What is Gross-Up?

Gross-up refers to additional money paid by an employer to offset any income taxes that an employee may owe on a company-provided cash benefit, such as relocation expenses. The benefit can be a one-time payment or supplemental income that is included in the employee’s annual net salary. Gross-up reduces the employee’s tax liability and ensures that they receive the full entitlement of their compensation package.


A common example of a gross-up is when an employer pays for an employee’s moving expenses, which totaled $3,000. To avoid the employee paying tax on the $3,000 benefit, the employer adds a gross-up amount to the employee’s paycheck. This amount covers the withholding tax that the employee would typically owe the IRS. In this scenario, the employee doesn’t owe any income taxes on relocation expenses.
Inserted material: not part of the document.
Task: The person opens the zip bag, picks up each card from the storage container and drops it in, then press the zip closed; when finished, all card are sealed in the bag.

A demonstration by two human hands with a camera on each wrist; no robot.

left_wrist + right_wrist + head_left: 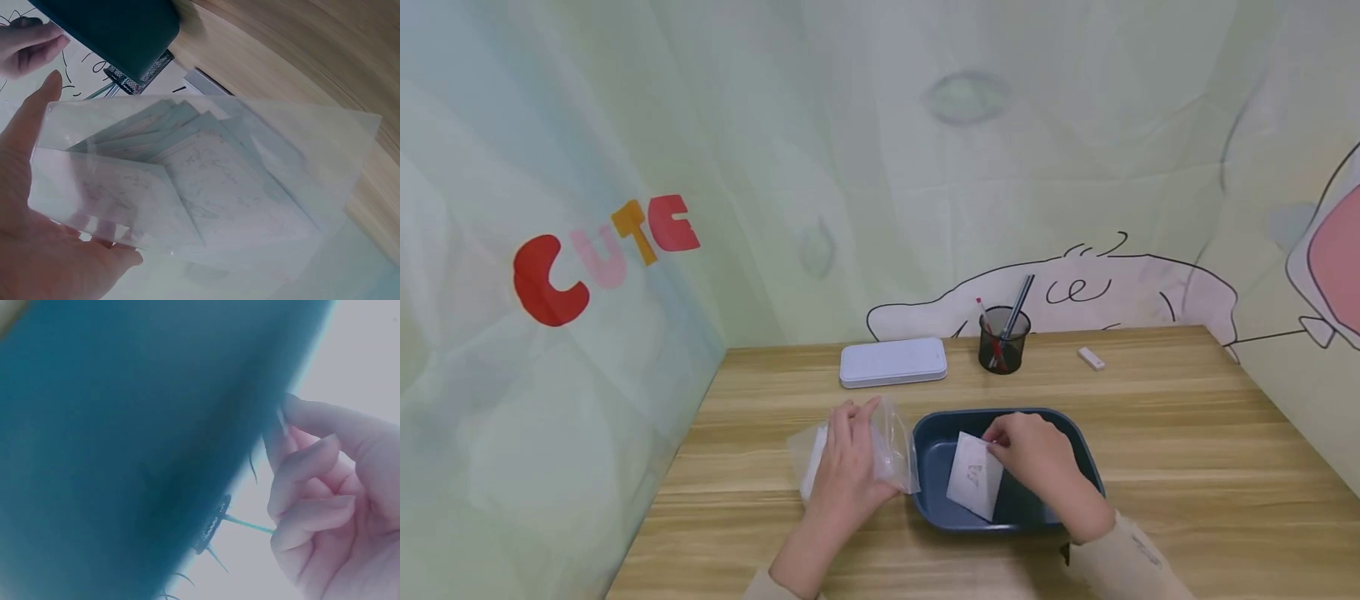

Employers provide gross-up payments for multiple reasons, including attracting top talent, meeting federal tax compliance, and reducing the burden of tax administration. However, there are both advantages and disadvantages to grossing up your payroll:

Pros for Employers:

  • Attract top talent: Gross-up payments can be a useful tool for offering competitive compensation packages, particularly in industries where talent is scarce.
  • Meet compliance requirements: In some situations, companies may be required to provide gross-up payments. For example, companies may use this payment method to meet compliance with local tax laws or union agreements.
  • Streamline tax administration: Creating accurate tax calculations can be challenging, particularly when dealing with multiple payment frequencies or allowances for an equity award. Grossing up payments can help reduce administrative burdens.

Pros for Employees:

  • Increased take-home pay: Gross-up payments make it possible for employees to receive their full paycheck without worrying about additional tax obligations.
  • Competitive compensation package: Gross-up payments help attract and retain top talent by providing a comprehensive compensation package.
  • Reduce financial risk: Providing gross-up payments can help employees avoid falling beneath a specific tax threshold and facing hefty penalties or higher tax liability.

How do I calculate gross-up payments?

To calculate gross-up payments, employers can divide the employee’s wages by the net percentage of taxes due, with the total amount equaling the gross-up payment. Employers must follow specific regulation frameworks to avoid non-compliance penalties.